Every month for a year, Thomas Lohr made a pilgrimage to Ayrmer Cove in Devon, England. There, below the steep, pasture-topped cliffs, is a natural obelisk of slate reaching out of the Atlantic Ocean. The stone, slick with Channel waters, shivers in sunny hours as if it were an abandoned sundial or forgotten idol. Beach-goers, dog-walkers, residents from nearby Ringmore parish shrug when asked about it: “What Rock?” And so Lohr, encouraged by local indifference, started making monthly visits to establish a relationship with the neglected sight.

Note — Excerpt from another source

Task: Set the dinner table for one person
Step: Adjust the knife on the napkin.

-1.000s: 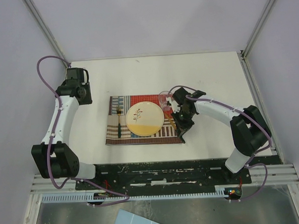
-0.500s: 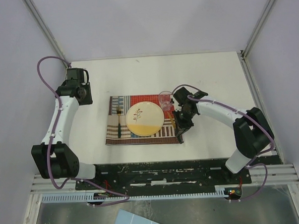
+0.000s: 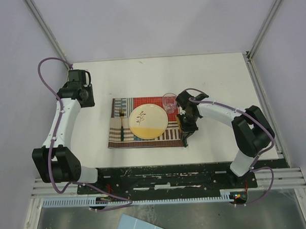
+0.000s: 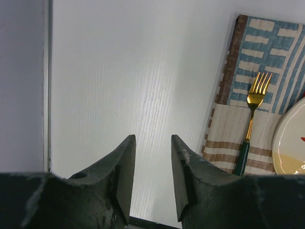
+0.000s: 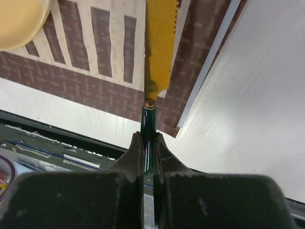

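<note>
dinner table (image 3: 141, 79) lies beneath right gripper (image 5: 149, 145) clamping knife (image 5: 159, 43)

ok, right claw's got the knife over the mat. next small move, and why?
Probably lower the knife a touch, then open the right claw. It is shut on the green handle, and the gold blade runs along the placemat's right strip beside the plate. Whether it touches the cloth is unclear, so lower gently.

The dinner table (image 3: 141, 77) is a wide, flat white rectangle with metal-framed edges, lying level; its surface seems faintly grained.
</note>
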You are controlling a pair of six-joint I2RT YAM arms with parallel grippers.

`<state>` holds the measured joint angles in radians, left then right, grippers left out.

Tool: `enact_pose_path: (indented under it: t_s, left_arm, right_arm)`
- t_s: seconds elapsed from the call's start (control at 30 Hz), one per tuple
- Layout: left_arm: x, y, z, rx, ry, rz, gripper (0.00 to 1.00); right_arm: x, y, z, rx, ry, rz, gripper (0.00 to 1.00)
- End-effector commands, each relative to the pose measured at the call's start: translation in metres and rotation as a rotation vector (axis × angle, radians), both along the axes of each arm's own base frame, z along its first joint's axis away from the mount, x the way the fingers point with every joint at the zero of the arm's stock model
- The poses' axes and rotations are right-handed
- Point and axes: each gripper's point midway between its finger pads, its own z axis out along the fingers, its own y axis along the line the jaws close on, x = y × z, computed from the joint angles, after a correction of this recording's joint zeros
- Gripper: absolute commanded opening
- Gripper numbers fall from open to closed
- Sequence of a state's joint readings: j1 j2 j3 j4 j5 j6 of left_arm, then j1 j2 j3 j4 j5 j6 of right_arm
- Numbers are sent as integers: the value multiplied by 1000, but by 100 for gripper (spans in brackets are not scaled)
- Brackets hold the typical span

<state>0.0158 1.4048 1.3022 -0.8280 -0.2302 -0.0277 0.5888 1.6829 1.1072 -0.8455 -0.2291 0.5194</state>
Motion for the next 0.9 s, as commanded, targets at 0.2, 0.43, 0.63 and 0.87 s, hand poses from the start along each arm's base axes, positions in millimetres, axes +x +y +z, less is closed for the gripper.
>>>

Gezeiten documents the photographer’s courtship of the stone and his attempt to uncover more of it with his camera. The rock, whose color and aspect change along with the season and light, weather and tide, transforms over the duration of a year. The influence of the tide—Gezeiten in Lohr’s native German—plays the most regular and dramatic role, robing and disrobing its base in sands and water. Each print of Gezeiten features a numerical stamp, indicating the date, time, and tidal height for each image. The ambitious viewer is invited to use this index to match the stone’s many faces with its environment.


Himmelblau

In Himmelblau, Thomas Lohr photographs the clear, cloudless sky from different locations around the world. While the place from which he takes each photo varies dramatically, the photographs themselves are necessarily of the same sky; only close scrutiny reveals subtle variations in light and colour between them. This is Lohr’s purpose. Rather than accenting formal or aesthetic differences between views of the sky, the photographer uses the technology of the camera to evidence their commonality. We all live under the same blue sky. We all look up at the same blue sky. And the act of looking up is perhaps as near to a universal human experience as there is. Himmelblau absorbs its viewer into the sky’s blue immensity without letting them forget where it is that they stand.


Rodin

The sculptures of Auguste Rodin are well known to the most casual art fan. Over the years, they have drawn the attention of numerous photographers, most of whom treated the sculptures as whole subjects or in relation to their settings. The Musée Rodin provided Thomas Lohr unrestricted access to Rodin’s work to take a different tact. Lohr’s approach to the work is both experiential and analytic. With close-ups and precise framing, the photographer parses forms and accents textures integral to the statues. The approach isn’t entirely without precedent. Rodin himself displayed sculpted body parts—hands, heads, torsos—as independent works of art. In his own time, the severed hands created a scandal. Lohr’s present revisiting of the work aims to draw out nuance, vigor, and detail lost to the dramatic power of the figures or overlooked from overfamiliarity with the great sculptor’s œuvre.


Birds

Birds is a study of plumage. Lohr visited 80 birds in aviaries across Europe. Undulating variations of texture, color, layer and light are exposed through photographic close-up, framing, and abstraction. A rare proximity to the animals recasts them as patterned flora or inanimate fauna—avian textiles. Between the decorative, documentary, painterly, and zoological, Birds undercuts our expectations about what we see when looking at these strange creatures before we look again.


View Point

March, 2020. Paris entered its first lockdown. City life stopped abruptly. Leaving home required an excuse and was limited to an hour a day within a 1km radius. Thomas Lohr, who had relocated to Paris a few months before, found himself confined to a fifth-floor apartment overlooking the normally busy thoroughfare of rue La Fayette. Blessed with a balcony from which he could watch the streets below, Lohr spent the next two months photographing the city under quarantine from a single vantage on his iPhone.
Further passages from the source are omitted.